I felt that the book fell off a bit as one went through it, with more space being given to anecdotes about the brain, than to taking the discussion forward. Perhaps Greenfield was spreading herself a bit thin in these later chapters. And I had difficulty with the summing up discussion of assemblies, which was a pity as these assemblies were what the book was all about. Perhaps I was getting tired.

I also felt that she spent a fair bit of time tilting at strawmen; not that there was anything particularly wrong with what she was saying, just that it was a little unfair on colleagues.

Nevertheless, a good read with lots of good stuff. I was very pleased to have come across it.

Next stop the paper at reference 4 (for those interested, google will turn an open access version of this paper up fast enough), which will perhaps put a bit of meat on the bones of these assemblies. Then back to read this book again.

PS: an average bit of book production.
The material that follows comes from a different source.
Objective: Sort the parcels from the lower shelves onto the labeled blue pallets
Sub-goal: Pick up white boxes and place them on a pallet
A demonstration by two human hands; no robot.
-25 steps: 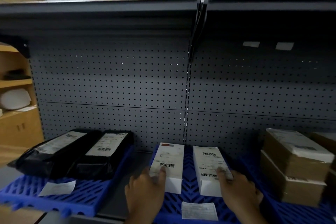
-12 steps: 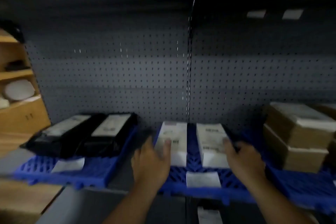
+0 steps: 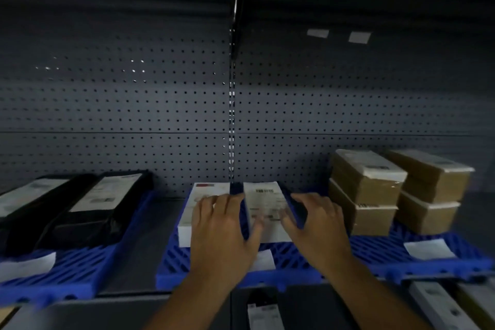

My hardback copy was rather cheaply bound, as is the way with most English hardbacks these days, certainly hardbacks intended for mass consumption. Plus it smelt of ink or glue or something, rather in the way of the colour magazines which come with newspapers – which in this last case can be quite unpleasant. And the small number of diagrams on the page were a bit feeble; not very good quality grey scale. On the up side, typeface and page layout quite good, with the more tricky stuff properly confined to the extensive notes at the end, along with plenty of references, most of which google could turn up without fuss. There was also an index although I have yet to make much use of it.

Reference 1: http://psmv3.blogspot.co.uk/2016/10/second-childhood.html.

Reference 2: http://psmv3.blogspot.co.uk/2016/10/the-staff-of-life.html.

Reference 3: http://www.covidien.com/pace/clinical-education/246147.

Reference 4: Neural syntax: cell assemblies, synapsembles and readers - György Buzsáki – 2010.